The Chinese Nationalist Party (KMT) has begun to collect signatures in the second stage of its efforts to initiate a referendum opposing the government’s decision to lift a ban on pork imports containing ractopamine, it said yesterday.
The referendum question would ask: “Do you agree to a total ban on the importation of pork and related products containing leanness-enhancing additives (ractopamine and other beta-agonists)?” the KMT has said.
A referendum initiative to a needs to clear two hurdles before it can be put to a vote:
Photo: Liao Chen-huei, Taipei Times
The first requires the signatures of 0.01 percent of eligible voters in the most recent presidential election — which would be 1,931 people based on the 19,311,105 people eligible to vote last year.

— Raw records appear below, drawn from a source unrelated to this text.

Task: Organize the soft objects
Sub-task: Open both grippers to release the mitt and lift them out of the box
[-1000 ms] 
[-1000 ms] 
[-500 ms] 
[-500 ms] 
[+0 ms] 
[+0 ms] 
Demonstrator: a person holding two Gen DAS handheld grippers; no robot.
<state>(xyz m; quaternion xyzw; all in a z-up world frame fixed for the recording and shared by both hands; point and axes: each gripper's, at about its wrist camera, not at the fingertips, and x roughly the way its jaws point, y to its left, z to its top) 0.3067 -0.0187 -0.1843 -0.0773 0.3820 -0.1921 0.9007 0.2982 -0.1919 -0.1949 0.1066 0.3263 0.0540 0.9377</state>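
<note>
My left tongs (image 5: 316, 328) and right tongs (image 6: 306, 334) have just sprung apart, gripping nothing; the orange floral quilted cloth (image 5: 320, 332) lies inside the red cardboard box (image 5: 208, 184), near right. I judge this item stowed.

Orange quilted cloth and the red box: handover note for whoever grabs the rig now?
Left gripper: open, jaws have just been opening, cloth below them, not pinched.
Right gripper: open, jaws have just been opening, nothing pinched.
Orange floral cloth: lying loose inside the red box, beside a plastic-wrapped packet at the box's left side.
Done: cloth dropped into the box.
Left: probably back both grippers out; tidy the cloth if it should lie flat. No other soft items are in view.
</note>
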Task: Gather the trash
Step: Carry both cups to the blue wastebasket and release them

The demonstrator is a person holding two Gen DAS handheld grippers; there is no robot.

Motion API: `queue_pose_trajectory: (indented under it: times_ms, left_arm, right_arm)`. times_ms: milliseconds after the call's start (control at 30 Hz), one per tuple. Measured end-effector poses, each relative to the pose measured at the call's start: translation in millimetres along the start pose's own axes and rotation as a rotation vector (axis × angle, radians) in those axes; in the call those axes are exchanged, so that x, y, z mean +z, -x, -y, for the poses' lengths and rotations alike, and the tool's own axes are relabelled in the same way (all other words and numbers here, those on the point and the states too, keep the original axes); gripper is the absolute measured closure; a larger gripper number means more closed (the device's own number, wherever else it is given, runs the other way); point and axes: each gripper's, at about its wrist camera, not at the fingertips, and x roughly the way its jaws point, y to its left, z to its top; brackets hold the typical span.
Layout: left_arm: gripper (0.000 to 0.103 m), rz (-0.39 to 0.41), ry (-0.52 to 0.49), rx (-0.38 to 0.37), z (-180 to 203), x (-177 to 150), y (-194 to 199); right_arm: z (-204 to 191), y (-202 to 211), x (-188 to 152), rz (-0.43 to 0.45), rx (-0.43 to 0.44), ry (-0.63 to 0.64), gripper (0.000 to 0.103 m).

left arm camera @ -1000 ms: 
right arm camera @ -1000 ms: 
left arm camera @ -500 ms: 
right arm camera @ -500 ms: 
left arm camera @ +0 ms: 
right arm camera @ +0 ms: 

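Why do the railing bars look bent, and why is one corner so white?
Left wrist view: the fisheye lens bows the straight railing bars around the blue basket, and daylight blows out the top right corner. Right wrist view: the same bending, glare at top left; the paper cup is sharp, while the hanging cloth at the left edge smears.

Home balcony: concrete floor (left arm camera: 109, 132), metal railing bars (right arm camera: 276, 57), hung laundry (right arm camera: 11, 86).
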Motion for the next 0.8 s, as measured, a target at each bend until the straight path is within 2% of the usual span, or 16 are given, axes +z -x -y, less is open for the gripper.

That threshold was met after the signatures were obtained and approved last month by the Central Election Commission.
In line with the Referendum Act (公民投票法), the KMT in the second stage must collect the signatures of nearly 290,000 people, or 1.5 percent of eligible voters in the most recent presidential election, for the referendum to be held.
KMT caucus whip Lin Wei-chou (林為洲) told a news conference that to guard against signatures being ruled invalid, the party hopes to collect more than 500,000 by the March 21 deadline, when they must be sent to the commission for review.
The party would set up 158 collection sites across the country to reach the goal, Lin said.
Every KMT lawmaker would be responsible for collecting at least 1,000 signatures by the deadline, he said.
The KMT has 38 lawmakers in the 113-seat Legislative Yuan.
KMT Legislator Jessica Chen (陳玉珍) urged the public to support the referendum initiative to safeguard people’s health.
If the initiative is put to a vote, it would need the support of at least 25 percent of all eligible voters, or about 5 million yes votes to pass. The number of yes votes must be more than no votes.
The act stipulates that referendums can only take place every two years on the fourth Saturday in August, with the next possible date being Aug. 28.
Although ractopamine is banned for use in pigs in Taiwan over concerns about the safety of animals and humans, President Tsai Ing-wen (蔡英文) on Aug. 28 last year announced that Taiwan would ease restrictions on imports of US pork containing traces of the drug within certain limits, as well as beef from cattle aged 30 months or older.
The Democratic Progressive Party administration set maximum residue levels for ractopamine in pork to allow imports from the US.
The Legislative Yuan on Dec. 24 approved nine administrative directives related to the decision.
The change, which went into effect on Friday last week, is widely viewed as an effort by the government to satisfy US prerequisites for negotiations on a bilateral trade deal.